_EXERCISE AIM_
Copy out the listing that follows exactly, dropping every picture.

_DATASET EXTRACT_
· · · · · · ·

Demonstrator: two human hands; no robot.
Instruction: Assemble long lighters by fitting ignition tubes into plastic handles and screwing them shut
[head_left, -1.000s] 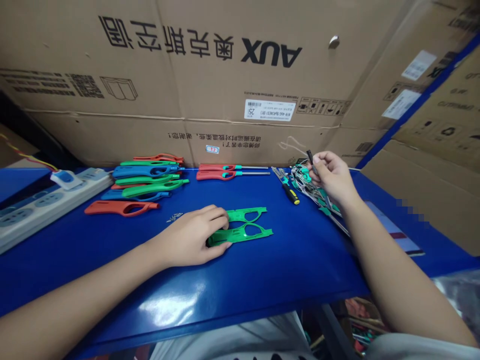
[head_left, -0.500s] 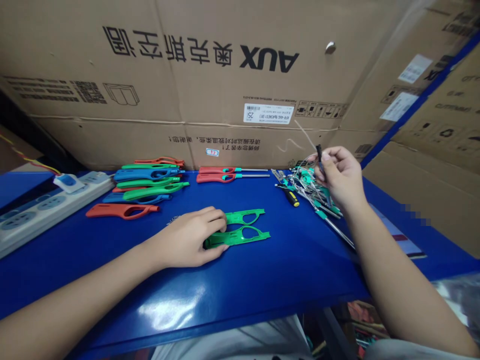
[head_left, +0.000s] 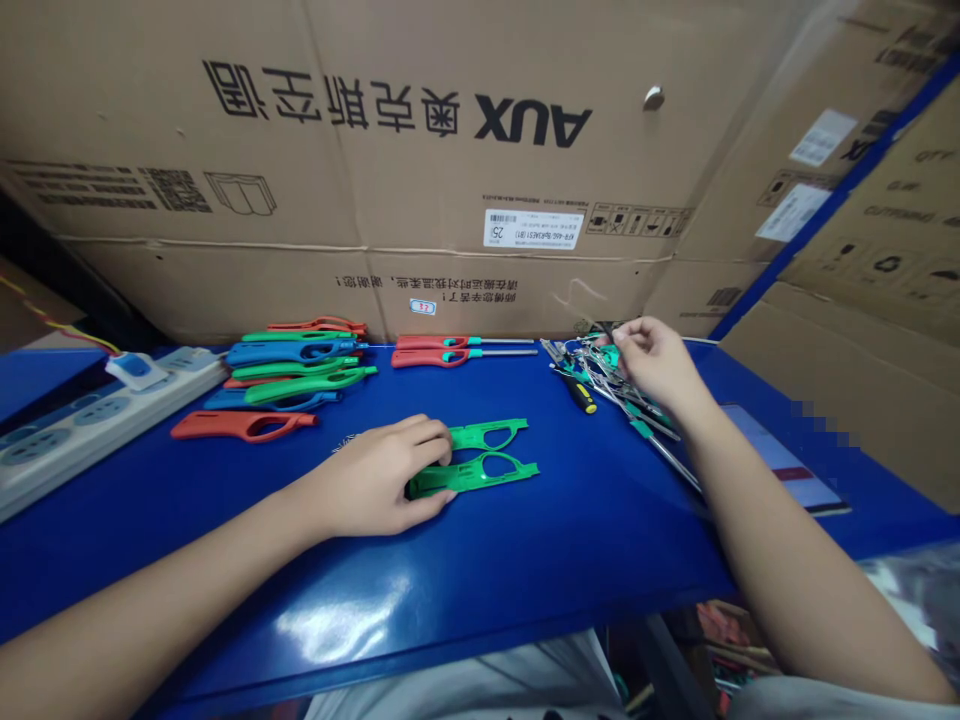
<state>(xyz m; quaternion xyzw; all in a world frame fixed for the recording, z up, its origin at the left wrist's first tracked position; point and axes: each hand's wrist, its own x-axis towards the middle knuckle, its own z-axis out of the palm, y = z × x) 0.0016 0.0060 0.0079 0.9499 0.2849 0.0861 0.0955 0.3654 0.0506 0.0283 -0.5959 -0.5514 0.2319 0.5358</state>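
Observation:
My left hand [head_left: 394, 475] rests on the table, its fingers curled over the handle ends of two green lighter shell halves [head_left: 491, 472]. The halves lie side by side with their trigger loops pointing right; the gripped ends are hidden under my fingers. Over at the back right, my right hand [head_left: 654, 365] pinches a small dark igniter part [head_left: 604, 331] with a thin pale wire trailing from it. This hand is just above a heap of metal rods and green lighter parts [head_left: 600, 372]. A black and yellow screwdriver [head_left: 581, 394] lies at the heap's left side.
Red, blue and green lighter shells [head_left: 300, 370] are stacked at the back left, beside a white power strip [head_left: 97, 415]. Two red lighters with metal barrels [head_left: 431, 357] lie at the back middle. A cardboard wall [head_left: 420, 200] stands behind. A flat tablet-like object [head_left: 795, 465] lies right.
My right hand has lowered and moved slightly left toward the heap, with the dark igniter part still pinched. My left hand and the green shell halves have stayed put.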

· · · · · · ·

_SOLUTION FOR THIS EXERCISE_
Demonstrator: two human hands; no robot.
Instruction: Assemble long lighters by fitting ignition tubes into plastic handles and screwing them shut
[head_left, -1.000s] 
[head_left, -0.500s] 
[head_left, +0.000s] 
<state>(xyz m; quaternion xyzw; all in a world frame fixed for the recording, z up, its origin at the left wrist's first tracked position; point and axes: each hand's wrist, its own x-axis towards the middle knuckle, its own z-axis out of the palm, y = z × x) 0.0016 0.0060 0.0079 0.9499 0.2849 0.0861 0.0955 0.3654 0.0506 0.0283 -0.5959 -0.5514 0.2319 0.5358</state>
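Observation:
My left hand [head_left: 394, 475] rests on the table, its fingers curled over the handle ends of two green lighter shell halves [head_left: 491, 472]. The halves lie side by side with their trigger loops pointing right; the gripped ends are hidden under my fingers. Over at the back right, my right hand [head_left: 654, 365] pinches a small dark igniter part [head_left: 604, 331] with a thin pale wire trailing from it. This hand is just above a heap of metal rods and green lighter parts [head_left: 600, 372]. A black and yellow screwdriver [head_left: 581, 394] lies at the heap's left side.
Red, blue and green lighter shells [head_left: 300, 370] are stacked at the back left, beside a white power strip [head_left: 97, 415]. Two red lighters with metal barrels [head_left: 431, 357] lie at the back middle. A cardboard wall [head_left: 420, 200] stands behind. A flat tablet-like object [head_left: 795, 465] lies right.
My right hand has lowered and moved slightly left toward the heap, with the dark igniter part still pinched. My left hand and the green shell halves have stayed put.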

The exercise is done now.